Bonjour mon bon petit homme, bonjour mon petit chéri, je t’aime mon Toto. Je pense à toi, je rêve de toi, j’aime Toi. Je soupire après mes trois actes autant qu’après toi, ça n’est pas peu dire. J’espère, mon petit homme, que, dans l’entracte du 3e au 4e acte, vous voudrez bien me donner une petite chance pendant qu’on posera la décoration car enfin c’est très gentil et très doux de vous donner à souper mais encore faut-il trinquer ensemble [1]. Cela nous arrive si souvent à présent que c’est à peine si je m’en souviens. J’ai entendu le canon ce matin de très bonne heure, est-ce pour la fête ou pour la duchesse ? Voici une lettre qu’on m’apporte et que je crois être de mon pauvre père [2]. Je crains qu’il ne soit plus malade. Tu devrais bien venir tout de suite, mon bon ange, pour me tirer d’inquiétude et pour me laisser prendre de bons gros baisers sur toute ta personne adorée. Je vous dis que vous n’avez pas de maladie de vessie. Je le sais bien peut-être puisque c’est moi qui l’ai faite. Je vous défends d’avoir de ces bêtes d’idées-là et je vous ordonne de m’aimer tout de suite. Je vous adore bien moi.

Juliette

BnF, Mss, NAF 16335, f. 107-108
Transcription de Sandra Glatigny assistée de Gérard Pouchain


28 juillet 1838, samedi soir, 9 h. ½

Vous êtes donc toujours dans votre troisième acte, mon amour, que vous ne venez pas me voir un tout petit brin ? Je suis bête et triste quand je ne te vois pas. J’ai l’air d’une âme damnée. Je tourne, je cherche, je va, je viens, j’écoute, je regarde tout cela sans autre but que ta pensée, sans d’autre désir que de te voir. Je suis bien absurde de t’aimer autant mais ce n’est pas ma faute. J’espérais que tu aurais peut-être pu nous mener chez la mère Pierceau aujourd’hui, à cause de Claire.

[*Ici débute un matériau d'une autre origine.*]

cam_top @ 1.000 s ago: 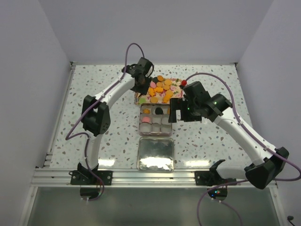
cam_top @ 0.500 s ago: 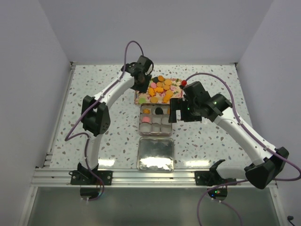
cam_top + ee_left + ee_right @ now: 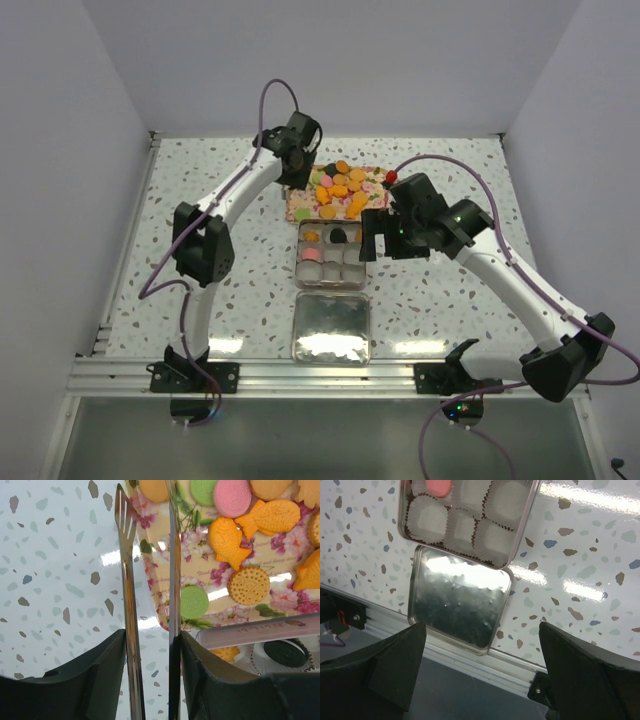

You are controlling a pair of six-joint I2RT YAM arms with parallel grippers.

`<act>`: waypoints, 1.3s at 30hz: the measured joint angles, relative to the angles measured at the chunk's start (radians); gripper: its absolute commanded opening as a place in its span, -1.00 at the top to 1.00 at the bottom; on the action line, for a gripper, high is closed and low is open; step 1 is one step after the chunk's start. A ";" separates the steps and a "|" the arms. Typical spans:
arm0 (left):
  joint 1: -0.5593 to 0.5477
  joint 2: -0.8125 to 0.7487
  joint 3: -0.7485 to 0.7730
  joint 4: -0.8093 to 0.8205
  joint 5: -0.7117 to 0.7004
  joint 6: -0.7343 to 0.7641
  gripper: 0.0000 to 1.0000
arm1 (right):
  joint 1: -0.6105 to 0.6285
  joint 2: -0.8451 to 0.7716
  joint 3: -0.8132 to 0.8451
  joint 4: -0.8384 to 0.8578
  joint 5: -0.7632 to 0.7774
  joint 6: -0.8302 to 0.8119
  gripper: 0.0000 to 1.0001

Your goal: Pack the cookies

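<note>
Cookies (image 3: 341, 190), mostly orange with some pink and green, lie heaped on a floral tray (image 3: 200, 537). My left gripper (image 3: 296, 176) (image 3: 151, 632) is shut on metal tongs (image 3: 125, 555), whose two blades stand apart with nothing between them, over the tray's left edge beside a green cookie (image 3: 193, 602). The partitioned tin (image 3: 331, 255) in front of the tray holds an orange, a black (image 3: 285, 652) and a pink cookie (image 3: 439, 485) in paper cups. My right gripper (image 3: 372, 236) (image 3: 482, 630) hangs wide open and holds nothing, to the right of the tin.
The tin's lid (image 3: 331, 327) (image 3: 460, 600) lies inner side up just in front of the tin, near the table's aluminium front rail (image 3: 470, 657). White walls close in the speckled table (image 3: 210, 200) on three sides.
My left gripper has drawn back a little toward the far left with the tongs. The right arm has hardly moved.
</note>
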 measured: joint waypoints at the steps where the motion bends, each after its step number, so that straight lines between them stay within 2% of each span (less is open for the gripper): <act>1: 0.000 0.006 0.013 -0.001 0.000 0.000 -0.02 | 0.000 0.000 0.000 0.000 0.002 -0.003 -0.97; 22: 0.000 0.111 0.067 -0.002 0.003 0.001 -0.02 | 0.000 -0.001 0.000 -0.008 0.016 -0.030 -0.97; 39: 0.000 0.122 0.084 -0.001 -0.008 0.008 0.42 | 0.000 0.000 0.002 -0.010 0.016 -0.034 -0.97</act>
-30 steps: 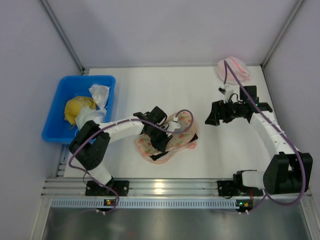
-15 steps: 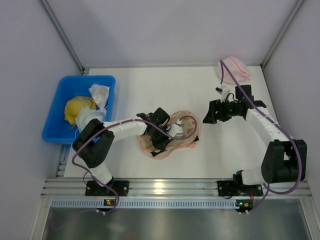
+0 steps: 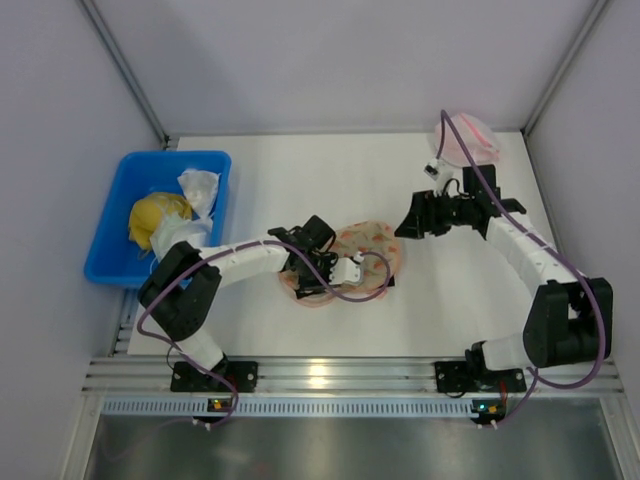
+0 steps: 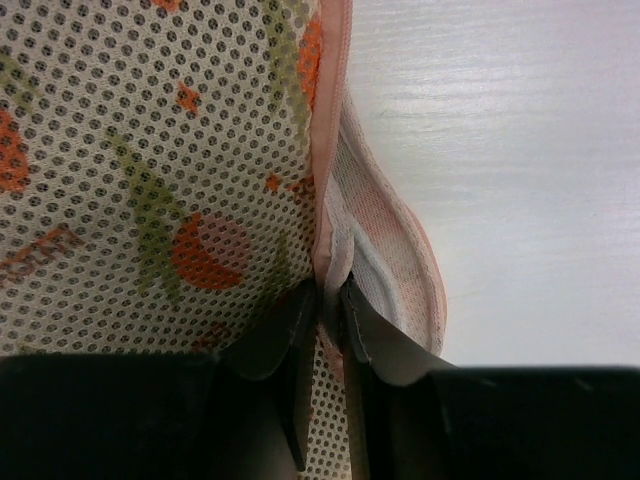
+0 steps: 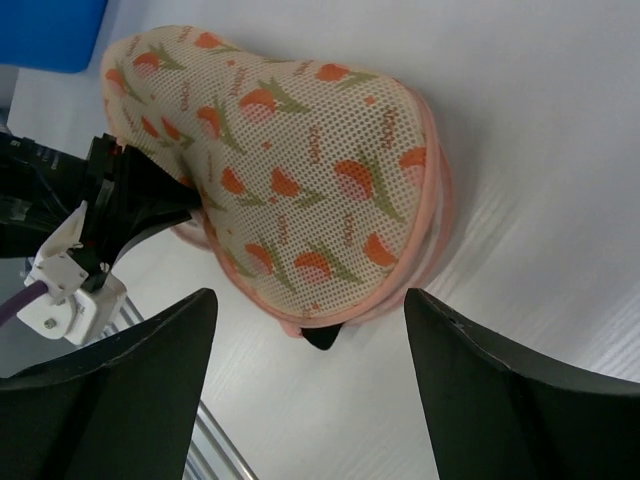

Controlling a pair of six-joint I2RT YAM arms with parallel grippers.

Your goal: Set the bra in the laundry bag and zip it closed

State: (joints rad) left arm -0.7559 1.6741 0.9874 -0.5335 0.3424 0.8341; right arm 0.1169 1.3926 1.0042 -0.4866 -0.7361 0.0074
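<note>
The laundry bag (image 3: 362, 258), peach mesh with orange tulip marks, lies at the table's middle. My left gripper (image 3: 318, 274) is at its near-left edge, shut on the bag's pink zipper rim (image 4: 328, 250), with mesh (image 4: 150, 150) to its left. The bra is almost wholly hidden; only a small black tip (image 5: 322, 337) pokes out under the bag's rim (image 5: 290, 170) in the right wrist view. My right gripper (image 3: 408, 222) hovers just right of the bag, open and empty, with its fingers (image 5: 140, 400) spread wide around the black tip.
A blue bin (image 3: 112, 205) at the left holds a yellow cloth lump (image 3: 155, 216) and white cloth (image 3: 200, 186). A pink-and-white mesh bundle (image 3: 468, 138) lies at the far right corner. Grey walls close the table's sides.
My left gripper has drawn the bag's rim rightward, so the bag is more bunched and domed. My right gripper has moved left and slightly farther, closer to the bag.
</note>
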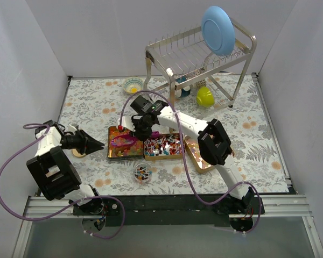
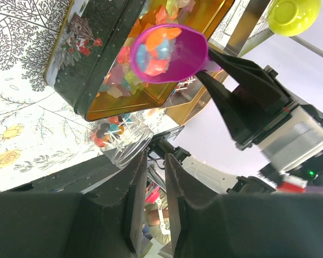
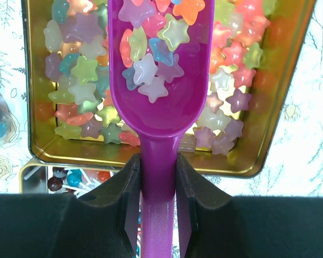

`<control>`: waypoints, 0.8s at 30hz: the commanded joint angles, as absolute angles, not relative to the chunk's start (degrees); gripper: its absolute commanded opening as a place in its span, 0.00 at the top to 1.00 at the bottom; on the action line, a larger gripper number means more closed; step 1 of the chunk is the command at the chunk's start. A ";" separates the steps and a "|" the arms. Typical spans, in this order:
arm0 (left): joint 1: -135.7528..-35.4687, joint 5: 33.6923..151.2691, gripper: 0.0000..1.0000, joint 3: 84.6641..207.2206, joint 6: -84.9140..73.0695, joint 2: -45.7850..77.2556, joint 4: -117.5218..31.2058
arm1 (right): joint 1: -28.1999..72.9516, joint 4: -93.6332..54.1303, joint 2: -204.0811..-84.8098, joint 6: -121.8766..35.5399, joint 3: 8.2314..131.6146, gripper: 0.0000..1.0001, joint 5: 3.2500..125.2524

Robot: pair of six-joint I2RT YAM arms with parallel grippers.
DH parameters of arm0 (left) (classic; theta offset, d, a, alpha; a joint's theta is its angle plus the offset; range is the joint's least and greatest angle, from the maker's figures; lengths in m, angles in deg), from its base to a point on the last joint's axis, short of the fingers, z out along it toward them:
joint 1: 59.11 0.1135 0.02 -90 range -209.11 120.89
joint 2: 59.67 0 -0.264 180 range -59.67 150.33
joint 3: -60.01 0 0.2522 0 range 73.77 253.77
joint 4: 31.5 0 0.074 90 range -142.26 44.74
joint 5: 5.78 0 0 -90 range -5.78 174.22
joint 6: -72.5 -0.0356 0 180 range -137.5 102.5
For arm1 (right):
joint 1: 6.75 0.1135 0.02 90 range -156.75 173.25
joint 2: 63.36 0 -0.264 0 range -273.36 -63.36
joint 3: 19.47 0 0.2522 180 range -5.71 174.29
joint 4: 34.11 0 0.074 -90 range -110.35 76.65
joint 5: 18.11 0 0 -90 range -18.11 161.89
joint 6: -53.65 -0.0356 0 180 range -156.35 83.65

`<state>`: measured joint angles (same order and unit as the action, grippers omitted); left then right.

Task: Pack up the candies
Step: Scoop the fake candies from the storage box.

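Candies [image 3: 151,70], star-shaped gummy pieces in pink, orange, green and blue, are heaped in the bowl of a magenta plastic scoop [image 3: 161,121], held above the gold rectangular tin tray [image 3: 70,158] of the same stars. The scoop's handle is pinched between the fingers of the right gripper [image 3: 158,161]; the left gripper [image 2: 156,166] is seen with fingers narrowly parted and nothing between them. A spill is judged the main risk: a tilt, a quick swing or a twist of the smooth handle in the pinch could shed stars outside the tray, and the narrow mouth of the small clear glass jar [image 2: 121,144] could be missed. No long axis is shown by the stars themselves; the heap is stretched along the scoop, whose axis runs in the right wrist view from handle at 6 o'clock to open tip at 12 o'clock.
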<state>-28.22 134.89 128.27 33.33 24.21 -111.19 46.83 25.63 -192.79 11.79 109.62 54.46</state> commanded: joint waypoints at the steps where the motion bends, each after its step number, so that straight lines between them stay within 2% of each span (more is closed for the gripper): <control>1: -27.65 136.60 0.80 129.06 33.74 21.89 -111.00 | 44.58 24.57 -187.91 8.65 108.81 0.99 50.01; 6: -27.21 137.13 0.80 130.29 33.74 22.77 -110.74 | 44.14 21.32 -185.71 7.59 105.04 0.99 48.08; 10: -26.51 137.57 0.80 131.87 33.21 23.39 -111.00 | 44.05 14.57 -179.41 6.45 95.05 0.99 47.72; 14: -25.54 138.10 0.79 133.62 32.42 24.09 -110.92 | 43.96 -2.70 -169.38 0.93 83.00 0.99 49.22; 17: -25.36 137.92 0.78 134.07 32.59 24.53 -109.78 | 44.05 -9.78 -161.29 -1.28 75.00 0.99 49.48; 24: -25.36 137.66 0.73 133.28 33.30 25.58 -104.16 | 44.14 7.90 -157.24 8.36 76.64 0.99 51.85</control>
<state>-25.72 136.38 132.45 33.35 25.39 -108.13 44.21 1.17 -160.27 2.45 75.72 50.92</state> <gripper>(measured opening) 0.265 0.330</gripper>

C’eût été de l’à-propos mais puisque tu ne l’as pas pu c’est un très petit malheur dont elle et moi sommes déjà consolées.
J’ai envoyé vos ciseaux à repasser, vieux coquet. Vous faites le mirliflor et le beau à présent, ce qui ne me va pas à moi qui suis si simple et si négligée. Je crains que vous n’ayez l’intention de plaire à quelque madame et cela me tourmente. J’ai déjà bien assez de sujet de jalousie sans celui-là. Je vous aime, mon Toto. Si vous le savez, tant mieux pour moi parce que cela vous inspirera un peu de pitié pour la pauvre Juju qui vous attend, qui vous désire et qui vous adore.

Juliette

BnF, Mss, NAF 16335, f. 109-110
Transcription de Sandra Glatigny assistée de Gérard Pouchain

Notes

[1Hugo a terminé l’acte I de Ruy Blas le 14 juillet et l’acte II le 22 juillet. Il a commencé l’acte III le 23 et le finira le 31.

[2Juliette désigne ainsi son cher oncle René-Henri Drouet.